Our buyers need to help as well. Rather than consider innovation a sideshow where everyone will run around wearing funny hats and talking about outlandish concepts the firm can't possibly accomplish, people within the corporation need to clearly state corporate objectives and strategies and determine which efforts can be accelerated by placing their best thinkers in a process that accelerates idea generation. Sure, we may occasionally use mystical tools like creative thinking and idea generation, but those tools are harnessed to an important end goal and used within a repeatable innovation process. If our buyers approach innovation as an impossible last resort to change the business, rather than a respectable business method to improve and change the business, then we and they have already failed. An innovator cannot create interesting, useful ideas that will be implemented in a business, any more than alchemists can convert lead into gold, if the participants in the business aren't committed to the tools, don't believe change is possible and remained locked in old ways of thinking.
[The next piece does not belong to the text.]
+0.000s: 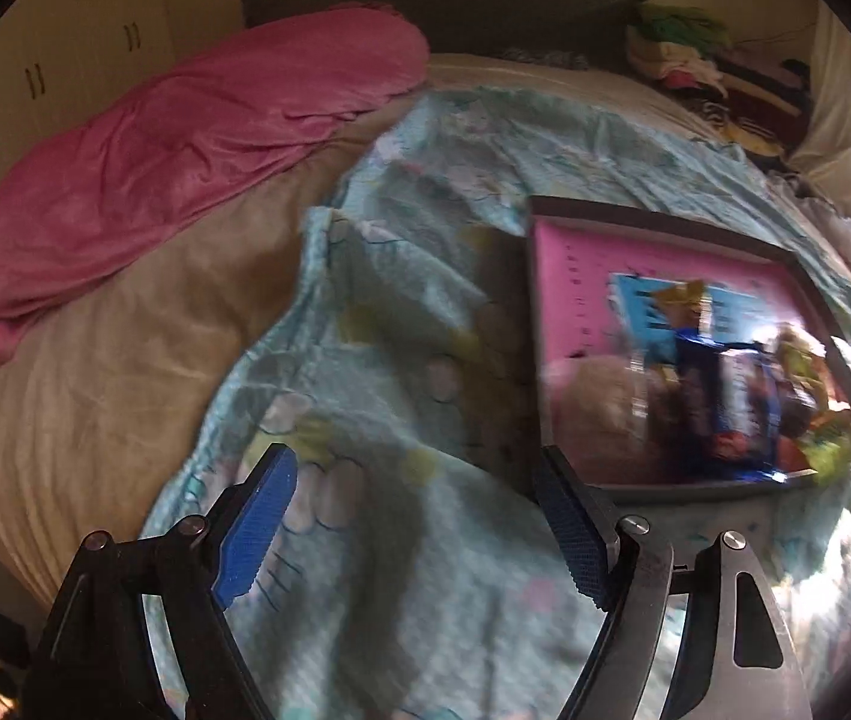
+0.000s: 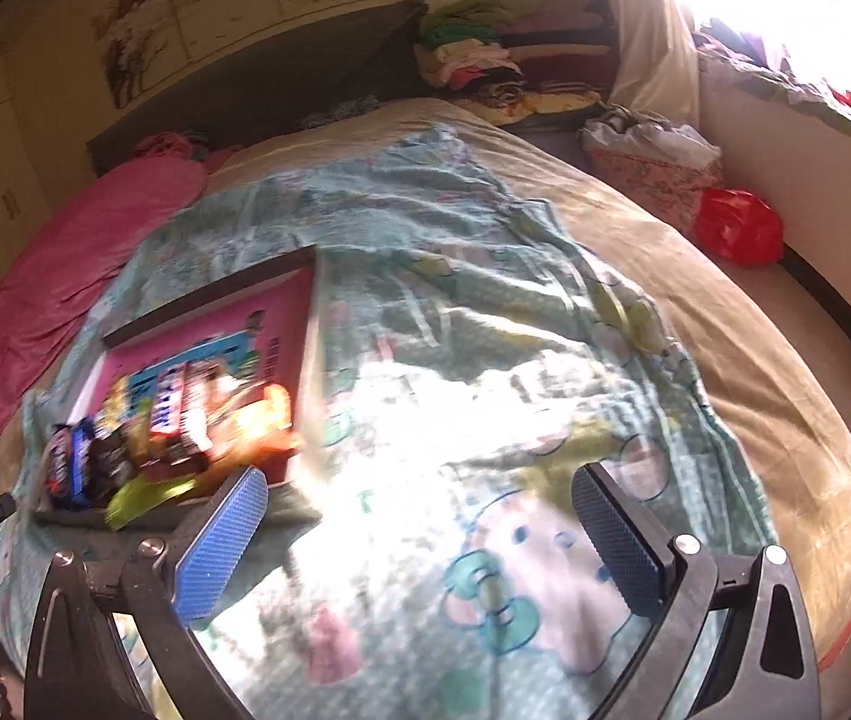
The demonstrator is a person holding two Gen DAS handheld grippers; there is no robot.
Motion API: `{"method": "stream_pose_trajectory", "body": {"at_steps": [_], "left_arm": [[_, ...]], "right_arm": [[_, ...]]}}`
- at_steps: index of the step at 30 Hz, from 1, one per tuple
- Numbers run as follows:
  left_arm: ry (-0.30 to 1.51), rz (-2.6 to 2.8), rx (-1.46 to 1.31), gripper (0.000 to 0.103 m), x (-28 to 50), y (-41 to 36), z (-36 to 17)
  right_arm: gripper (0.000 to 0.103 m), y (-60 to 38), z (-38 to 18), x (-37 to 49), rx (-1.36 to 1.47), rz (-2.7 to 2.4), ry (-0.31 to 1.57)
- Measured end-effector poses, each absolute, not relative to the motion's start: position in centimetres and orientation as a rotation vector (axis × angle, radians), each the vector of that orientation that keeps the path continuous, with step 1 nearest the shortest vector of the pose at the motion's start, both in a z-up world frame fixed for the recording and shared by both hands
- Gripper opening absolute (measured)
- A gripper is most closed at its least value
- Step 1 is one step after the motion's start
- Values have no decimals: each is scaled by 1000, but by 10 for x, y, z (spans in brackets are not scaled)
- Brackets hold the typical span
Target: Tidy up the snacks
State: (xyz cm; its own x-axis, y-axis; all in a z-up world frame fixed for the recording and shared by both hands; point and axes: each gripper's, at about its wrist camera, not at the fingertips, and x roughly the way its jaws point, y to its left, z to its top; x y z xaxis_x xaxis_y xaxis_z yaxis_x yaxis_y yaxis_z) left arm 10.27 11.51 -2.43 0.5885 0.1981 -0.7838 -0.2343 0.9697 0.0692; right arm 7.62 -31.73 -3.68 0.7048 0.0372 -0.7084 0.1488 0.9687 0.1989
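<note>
Bed quilt [image 1: 401,360] | both tongs [image 1: 419,516] [image 2: 419,534] angled down – gaping, empty | snack tray [image 2: 209,300] beside

A dark-rimmed tray [image 1: 653,213] with a pink floor lies flat at the right of the left wrist view. A blurred heap of snack packets [image 1: 743,396], apparently blue, dark, orange and green wrappers, crowds its near end, at lower left in the right wrist view.
</note>
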Motion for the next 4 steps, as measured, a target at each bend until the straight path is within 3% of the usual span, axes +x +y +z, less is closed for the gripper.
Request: {"method": "stream_pose_trajectory", "body": {"at_steps": [4], "left_arm": [[974, 375, -45, 82, 155, 147, -71]], "right_arm": [[103, -349, -68, 128, 191, -201, 867]]}}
To create an innovation science, two things have to change. We, the innovation practitioners, must demonstrate the tools we use are practical and reasonable, and our methods are repeatable and deliver value. We need to strip away any magic and demonstrate the value of the methods, tools and processes we use. This doesn't mean that we don't on occasion use a wide variety of tools and techniques that a firm finds uncomfortable or different. The definition of insanity, according to Einstein, is doing the same things over and over again and expecting different results. We need new ways of thinking to solve new problems, we just have to demonstrate that they work and are based on science and process.
The second thing that must change is that our buyers and business partners, the people within businesses who need innovation, must change. They must understand that innovation isn't a black art or a side show, but a process that requires commitment, communication, cultural change and, yes, some new methods and tools. Until innovation is viewed as a consistent, repeatable business process that happens to have some interesting tools and techniques, and not a brief interlude by a "tin hat" brigade, innovation will be viewed as more alchemy than science, and most reasonable people should be expected to reject alchemists.
As I wrote earlier, innovation as a strategic tool for growth and differentiation, stands at a crossroads. In the next few years it will either be accepted as a reputable science and incorporated as part of any operating business model within larger corporations, or it will be regarded as an interesting sideshow, more alchemy than science, and while possibly valuable, too strange or different to be adopted consistently. How this gets resolved is based on the results we innovators can deliver, the tools and techniques we use and the expectations and commitments of our clients to adopt the thinking and methods we recommend.